The exact lines from the start of the material below through the line holding "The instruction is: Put" are the answer; return those, pictures excluded.

╔══

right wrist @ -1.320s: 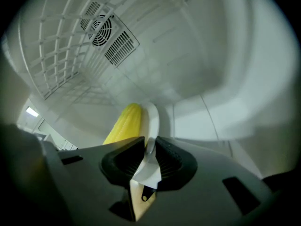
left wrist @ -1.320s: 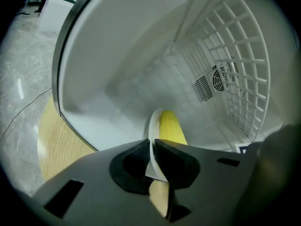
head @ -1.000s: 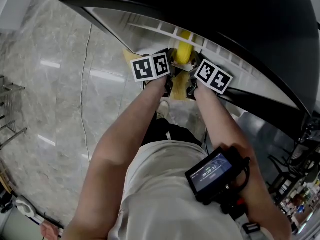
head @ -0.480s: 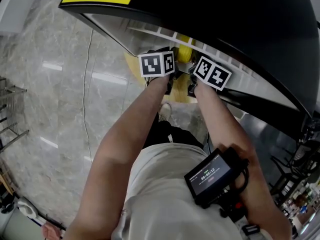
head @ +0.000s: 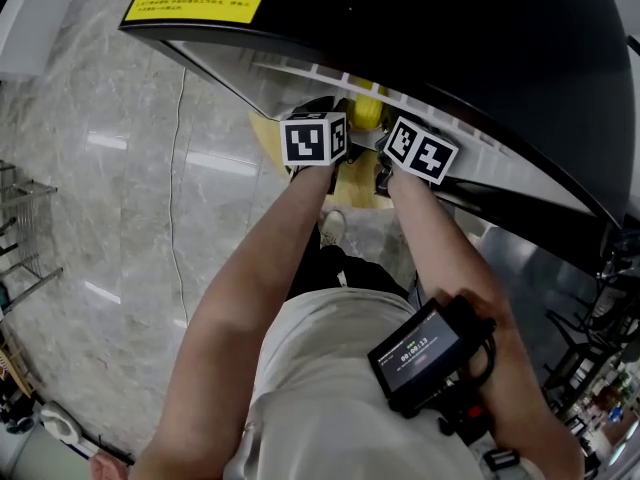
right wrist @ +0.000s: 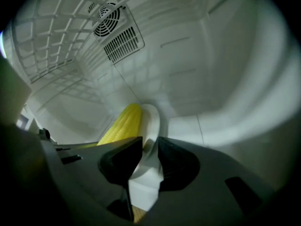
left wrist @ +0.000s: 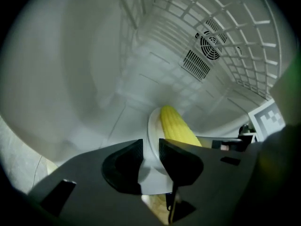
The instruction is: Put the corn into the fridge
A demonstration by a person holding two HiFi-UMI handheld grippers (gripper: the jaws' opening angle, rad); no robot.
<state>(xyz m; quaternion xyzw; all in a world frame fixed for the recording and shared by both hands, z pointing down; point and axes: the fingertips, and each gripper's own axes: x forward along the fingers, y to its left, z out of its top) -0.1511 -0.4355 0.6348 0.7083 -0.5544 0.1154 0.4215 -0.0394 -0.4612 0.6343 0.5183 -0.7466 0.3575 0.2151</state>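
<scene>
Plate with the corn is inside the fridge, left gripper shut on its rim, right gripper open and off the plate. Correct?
Not quite. The right gripper is not open: the right gripper view shows its jaws shut on the rim of the plate, just as the left gripper is. The rest holds: the corn lies on the plate inside the fridge.

Grey marble floor point(head: 100, 148); thin cable point(head: 172, 198) across it; wire rack point(head: 30, 186) left.
</scene>
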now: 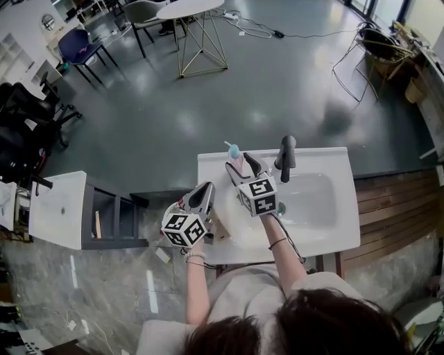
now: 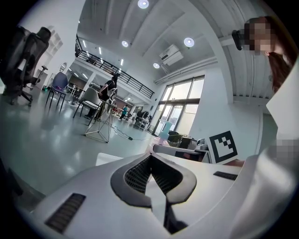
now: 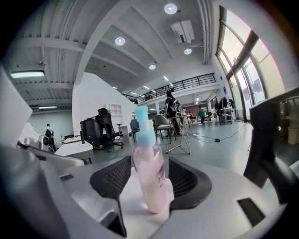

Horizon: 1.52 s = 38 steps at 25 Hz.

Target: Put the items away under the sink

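Note:
A pink bottle [image 1: 235, 158] with a blue pump top stands upright on the back left corner of the white sink counter [image 1: 326, 239]. My right gripper [image 1: 243, 167] is open around it. In the right gripper view the bottle [image 3: 149, 179] stands between the two dark pads [image 3: 112, 177] with a thin gap on each side. My left gripper [image 1: 205, 192] hangs off the counter's left edge, shut and empty. In the left gripper view, that left gripper [image 2: 150, 162] has its pads meeting at the tips and points out across the room.
A black faucet [image 1: 286, 158] rises just right of the bottle, behind the basin. A white cabinet [image 1: 59, 208] with open shelves stands to the left. Farther off on the grey floor are a round table [image 1: 191, 10] and a blue chair [image 1: 80, 45].

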Tool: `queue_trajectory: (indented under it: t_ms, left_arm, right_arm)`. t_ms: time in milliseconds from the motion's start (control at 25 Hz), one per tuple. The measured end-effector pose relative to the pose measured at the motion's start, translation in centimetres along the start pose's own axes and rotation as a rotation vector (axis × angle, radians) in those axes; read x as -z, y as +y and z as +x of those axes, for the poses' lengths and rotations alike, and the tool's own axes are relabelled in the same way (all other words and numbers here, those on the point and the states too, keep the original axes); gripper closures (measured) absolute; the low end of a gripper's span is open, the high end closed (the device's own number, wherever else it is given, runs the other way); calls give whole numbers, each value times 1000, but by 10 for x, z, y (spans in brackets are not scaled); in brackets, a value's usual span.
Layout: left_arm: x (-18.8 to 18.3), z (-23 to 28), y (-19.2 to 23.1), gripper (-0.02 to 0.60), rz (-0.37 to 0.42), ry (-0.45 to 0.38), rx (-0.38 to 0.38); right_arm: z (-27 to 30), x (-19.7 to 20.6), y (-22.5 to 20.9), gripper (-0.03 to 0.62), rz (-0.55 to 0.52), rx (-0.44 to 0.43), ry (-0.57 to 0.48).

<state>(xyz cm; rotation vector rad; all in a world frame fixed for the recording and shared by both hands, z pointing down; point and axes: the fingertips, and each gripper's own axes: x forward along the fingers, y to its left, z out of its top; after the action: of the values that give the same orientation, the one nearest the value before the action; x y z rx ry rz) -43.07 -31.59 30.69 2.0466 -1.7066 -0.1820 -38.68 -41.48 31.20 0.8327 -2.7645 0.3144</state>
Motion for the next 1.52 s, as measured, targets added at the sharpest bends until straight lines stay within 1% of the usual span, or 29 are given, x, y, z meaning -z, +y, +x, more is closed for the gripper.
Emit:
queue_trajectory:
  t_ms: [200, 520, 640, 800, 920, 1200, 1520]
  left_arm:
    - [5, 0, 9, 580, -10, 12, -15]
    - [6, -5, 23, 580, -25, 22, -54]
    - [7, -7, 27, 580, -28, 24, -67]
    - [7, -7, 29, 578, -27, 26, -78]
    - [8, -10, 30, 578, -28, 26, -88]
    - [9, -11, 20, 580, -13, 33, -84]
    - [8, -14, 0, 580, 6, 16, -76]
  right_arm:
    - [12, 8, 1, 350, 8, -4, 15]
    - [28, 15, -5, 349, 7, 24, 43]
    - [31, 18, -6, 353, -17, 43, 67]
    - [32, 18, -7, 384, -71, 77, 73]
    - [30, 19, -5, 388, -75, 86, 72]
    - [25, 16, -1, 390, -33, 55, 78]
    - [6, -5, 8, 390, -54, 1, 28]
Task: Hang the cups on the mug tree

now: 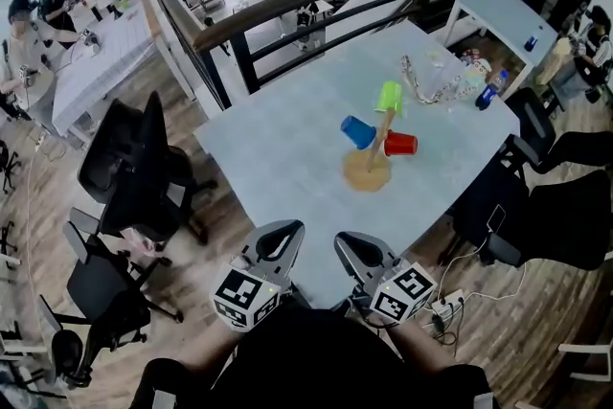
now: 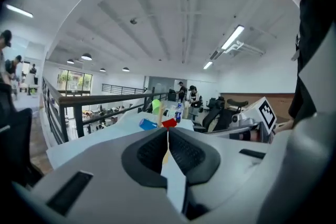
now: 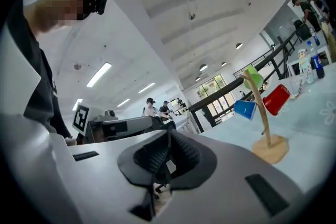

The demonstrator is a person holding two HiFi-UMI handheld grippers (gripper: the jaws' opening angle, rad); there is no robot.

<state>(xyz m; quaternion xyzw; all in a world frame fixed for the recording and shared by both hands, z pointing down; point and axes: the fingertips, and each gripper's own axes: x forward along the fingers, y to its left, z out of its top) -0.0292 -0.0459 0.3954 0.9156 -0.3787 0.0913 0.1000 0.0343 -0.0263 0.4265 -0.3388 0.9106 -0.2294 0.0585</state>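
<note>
Left gripper (image 1: 284, 230): closed all the way, ribbed pads pressed together, nothing between them. Right gripper (image 1: 349, 244): same, closed, nothing held. Both sit side by side at the near edge of the table (image 1: 278, 158), the marker cubes toward me.

The mug tree (image 1: 380, 141) stands on the table well ahead of both sets of fingertips, a bit to the right of the right gripper's line. All three cups are already on it. The green cup (image 1: 389, 97) is at the top, farthest from the fingertips. The blue cup (image 1: 358, 131) hangs on the left branch, on the side toward the left gripper. The red cup (image 1: 400, 145) hangs on the right branch. The round wooden base (image 1: 367, 172) is the part nearest the fingertips, and bare tabletop lies between it and them.

In the left gripper view the tree shows small, straight over the closed fingertips (image 2: 184, 152). In the right gripper view it's up and right of the fingertips (image 3: 184, 155), clear of them.

Past the tree, a blue bottle (image 1: 490, 89) and some clear clutter I can't identify.
</note>
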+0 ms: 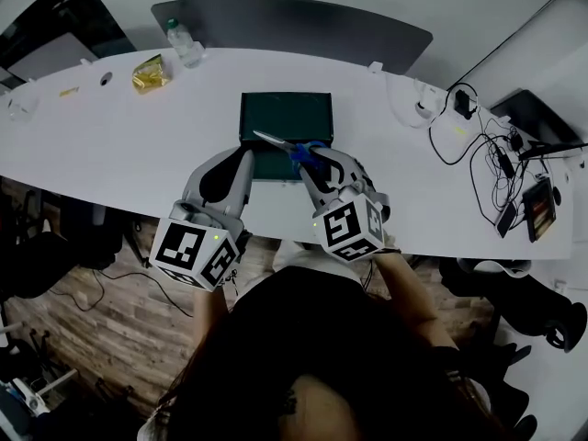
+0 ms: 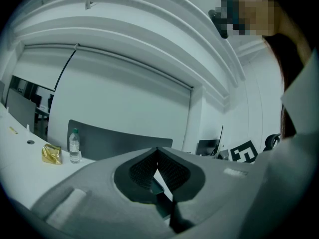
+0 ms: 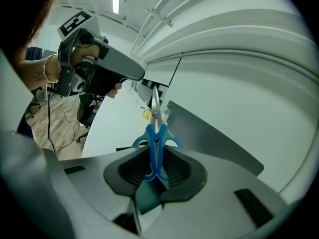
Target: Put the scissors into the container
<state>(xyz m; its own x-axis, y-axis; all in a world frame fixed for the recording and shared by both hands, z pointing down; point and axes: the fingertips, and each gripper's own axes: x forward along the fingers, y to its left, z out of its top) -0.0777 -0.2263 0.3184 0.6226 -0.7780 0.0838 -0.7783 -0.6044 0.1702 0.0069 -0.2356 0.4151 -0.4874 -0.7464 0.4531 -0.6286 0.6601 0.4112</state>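
Our right gripper [image 3: 156, 158] is clamped on the handles of the blue-handled steel scissors [image 3: 156, 131], blades pointing ahead over the dark green rectangular container [image 1: 286, 116] on the white table [image 1: 138, 145]. Just beside it, our left gripper [image 2: 158, 152] is closed and empty.

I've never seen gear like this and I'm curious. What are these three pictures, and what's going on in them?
A person holds a hand-held gripper in each hand. One picture looks down from a camera on the head; the other two come from cameras on the hand-held grippers. The right hand-held gripper clamps blue scissors over a dark container on the white table. The left hand-held gripper is shut, empty. A bottle, a yellow packet and cables also sit there.
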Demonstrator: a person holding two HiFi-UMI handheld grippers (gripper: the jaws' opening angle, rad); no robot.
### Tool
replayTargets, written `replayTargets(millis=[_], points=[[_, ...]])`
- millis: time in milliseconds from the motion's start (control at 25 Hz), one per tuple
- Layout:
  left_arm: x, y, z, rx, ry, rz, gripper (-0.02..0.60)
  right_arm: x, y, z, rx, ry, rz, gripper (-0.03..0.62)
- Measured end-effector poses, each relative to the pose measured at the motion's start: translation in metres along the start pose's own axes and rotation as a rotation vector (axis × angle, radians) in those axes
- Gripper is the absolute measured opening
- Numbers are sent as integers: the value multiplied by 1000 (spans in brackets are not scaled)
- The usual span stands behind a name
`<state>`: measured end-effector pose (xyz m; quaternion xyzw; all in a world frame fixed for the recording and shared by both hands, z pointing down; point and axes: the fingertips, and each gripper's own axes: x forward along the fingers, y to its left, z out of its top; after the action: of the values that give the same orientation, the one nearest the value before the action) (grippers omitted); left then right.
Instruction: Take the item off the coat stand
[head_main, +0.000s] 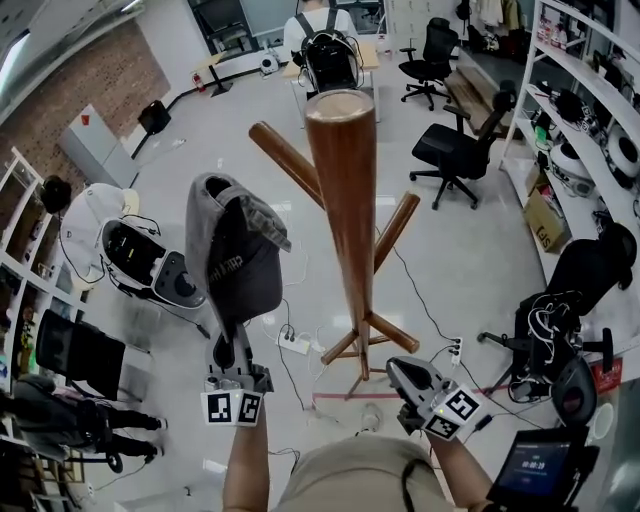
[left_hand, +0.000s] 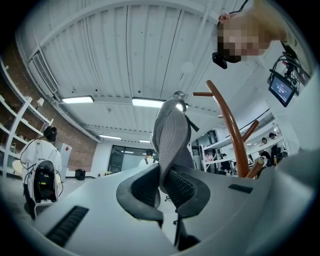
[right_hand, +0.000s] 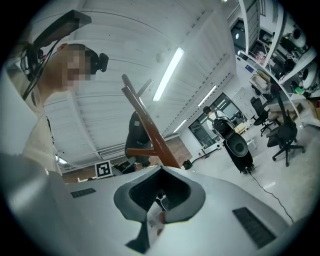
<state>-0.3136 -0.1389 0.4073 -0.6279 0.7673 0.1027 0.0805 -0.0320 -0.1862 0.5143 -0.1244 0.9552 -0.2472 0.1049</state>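
Left gripper (left_hand: 162, 176) clenched on the lower edge of a grey cap (head_main: 232, 262), holding it upright, apart from the wooden coat stand (head_main: 345, 200) and left of its peg (head_main: 285, 160), so it appears lifted free. Right gripper (right_hand: 159, 172) closed, empty, idle low near the stand's foot

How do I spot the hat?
Find the tall brown wooden coat stand in the middle of the room. Just left of it, the left gripper pinches a dark grey fabric cap. It's soft and floppy, unlike the stand's hard bare pegs.
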Motion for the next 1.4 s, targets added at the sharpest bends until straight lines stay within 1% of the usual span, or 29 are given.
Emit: replayTargets(millis=[240, 520, 800, 1120, 1280, 1400], points=[[-3, 0, -10, -11, 21, -33, 32, 12, -7, 5, -30, -4, -3, 15], [-8, 8, -16, -57, 41, -90, 32, 30, 8, 16, -54, -44, -31, 15], [-5, 18, -20, -104, 63, -160, 32, 43, 18, 13, -59, -70, -73, 15], [-6, 22, -26, -128, 85, -230, 32, 53, 35, 22, -88, -109, -105, 15], [-12, 24, -25, -127, 87, -254, 32, 53, 43, 25, -112, -118, -123, 15], [-14, 19, -33, -124, 95, -275, 32, 47, 41, 24, -123, -125, -143, 15]])
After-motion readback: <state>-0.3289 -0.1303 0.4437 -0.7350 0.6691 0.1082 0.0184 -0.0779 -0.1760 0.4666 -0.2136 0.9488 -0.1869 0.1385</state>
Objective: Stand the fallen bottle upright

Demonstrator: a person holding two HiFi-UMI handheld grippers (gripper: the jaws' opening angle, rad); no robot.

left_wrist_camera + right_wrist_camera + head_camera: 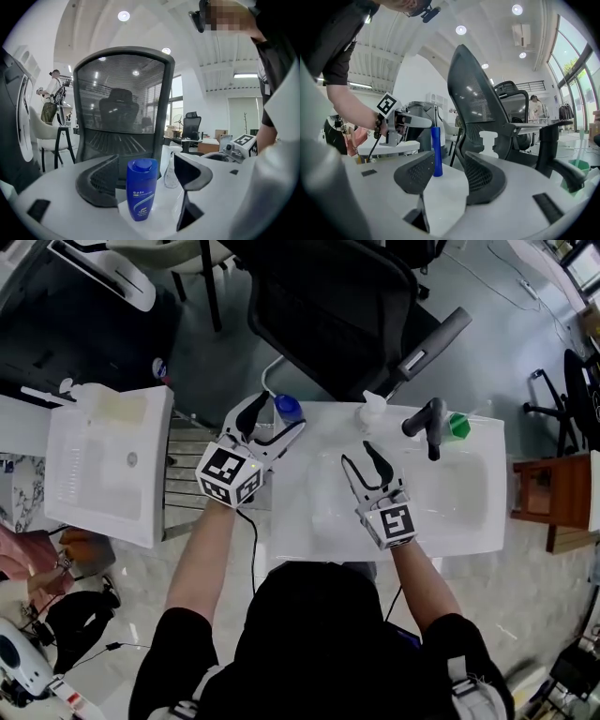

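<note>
at the far left sits a separate white basin (103, 460), well apart from the work. next comes the left tongs (275, 425), reaching to the back left corner of the white counter (328, 414). its two dark arms are spread wide, one on either side of the blue bottle (141, 190). the bottle stands upright on its base on the counter's rim, cap up and label facing the left gripper view. there is a gap between it and each pad, so neither one presses on it. just past it, near the back edge, stands a clear pump bottle (373, 409), also upright. the right tongs (358, 454) hang over the sunken bowl of the counter, arms apart with nothing between them. in the right gripper view the blue bottle shows only in the distance beyond them. further right a black faucet (427, 425) rises from the back rim, with a green object (458, 426) just beside it. a black mesh office chair (328, 306) stands behind the counter.
</note>
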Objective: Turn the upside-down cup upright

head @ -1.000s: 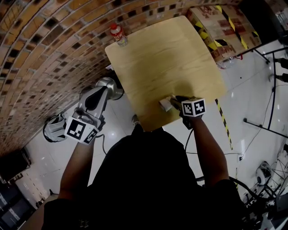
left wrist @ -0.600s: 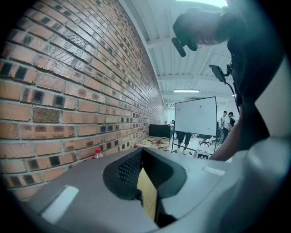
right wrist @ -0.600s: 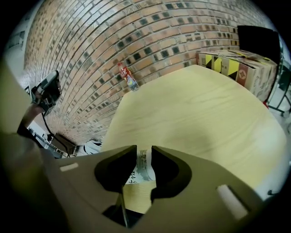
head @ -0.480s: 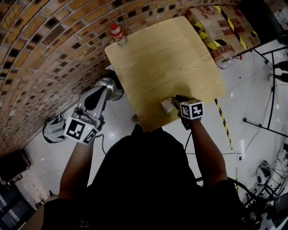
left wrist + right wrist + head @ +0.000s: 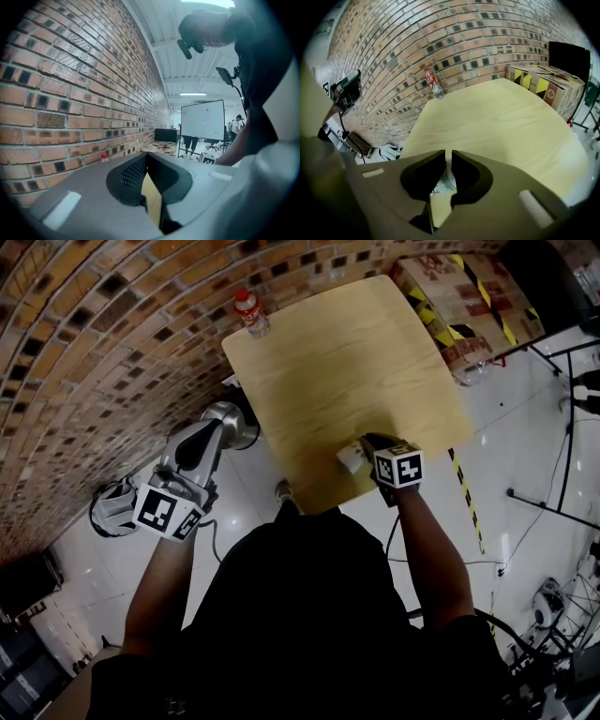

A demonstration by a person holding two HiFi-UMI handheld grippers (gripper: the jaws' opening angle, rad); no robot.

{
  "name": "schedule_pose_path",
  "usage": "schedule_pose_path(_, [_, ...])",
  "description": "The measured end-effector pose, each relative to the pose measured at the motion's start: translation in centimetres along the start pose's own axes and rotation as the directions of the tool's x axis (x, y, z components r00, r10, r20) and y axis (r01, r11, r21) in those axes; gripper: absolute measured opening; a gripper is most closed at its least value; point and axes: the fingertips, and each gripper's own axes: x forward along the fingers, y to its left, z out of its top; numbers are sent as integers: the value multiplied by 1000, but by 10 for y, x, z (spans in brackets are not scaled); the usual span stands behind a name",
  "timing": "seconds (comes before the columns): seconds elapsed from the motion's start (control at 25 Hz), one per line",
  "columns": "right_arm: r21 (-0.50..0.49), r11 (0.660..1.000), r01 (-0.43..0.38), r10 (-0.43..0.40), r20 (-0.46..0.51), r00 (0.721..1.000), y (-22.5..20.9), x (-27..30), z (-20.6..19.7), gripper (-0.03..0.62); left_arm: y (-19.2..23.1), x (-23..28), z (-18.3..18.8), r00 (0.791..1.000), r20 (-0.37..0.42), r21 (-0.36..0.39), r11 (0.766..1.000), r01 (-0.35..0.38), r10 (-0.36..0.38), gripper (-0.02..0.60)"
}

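Observation:
A white paper cup (image 5: 350, 458) with dark print stands near the front edge of the wooden table (image 5: 347, 362). My right gripper (image 5: 362, 449) points steeply down at it from the right. Its jaws have just been closing. In the right gripper view they stand almost together (image 5: 448, 153), with the cup's wall (image 5: 442, 182) pinched in the narrow gap. My left gripper (image 5: 212, 431) hangs off the table's left side, over the floor, well away from the cup. Its jaws meet at the tips (image 5: 146, 155) with nothing between them.
A red-capped bottle (image 5: 248, 311) stands at the table's far left corner by the brick wall, also in the right gripper view (image 5: 434, 84). Taped cardboard boxes (image 5: 464, 296) sit beyond the far right corner. A black-and-yellow strip (image 5: 464, 493) runs along the floor on the right.
The right gripper's jaws have closed onto the cup, and its marker cube has rolled and shifted slightly. The left gripper has stayed still.

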Motion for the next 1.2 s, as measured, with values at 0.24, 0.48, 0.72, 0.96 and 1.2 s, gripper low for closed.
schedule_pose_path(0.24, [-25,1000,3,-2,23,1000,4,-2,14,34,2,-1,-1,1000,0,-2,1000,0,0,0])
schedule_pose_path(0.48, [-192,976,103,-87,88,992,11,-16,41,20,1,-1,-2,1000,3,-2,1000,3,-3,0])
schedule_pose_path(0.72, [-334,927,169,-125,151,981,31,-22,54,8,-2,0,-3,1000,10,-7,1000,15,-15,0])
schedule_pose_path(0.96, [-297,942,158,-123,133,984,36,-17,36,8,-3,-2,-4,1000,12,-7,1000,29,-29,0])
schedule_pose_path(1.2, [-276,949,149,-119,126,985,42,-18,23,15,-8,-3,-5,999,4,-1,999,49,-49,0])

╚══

The completed task:
right wrist @ -1.320s: 
left wrist @ -1.320s: 
head @ -1.000s: 
head @ -0.480s: 
head @ +0.000s: 
right wrist @ +0.000s: 
left wrist @ +0.000s: 
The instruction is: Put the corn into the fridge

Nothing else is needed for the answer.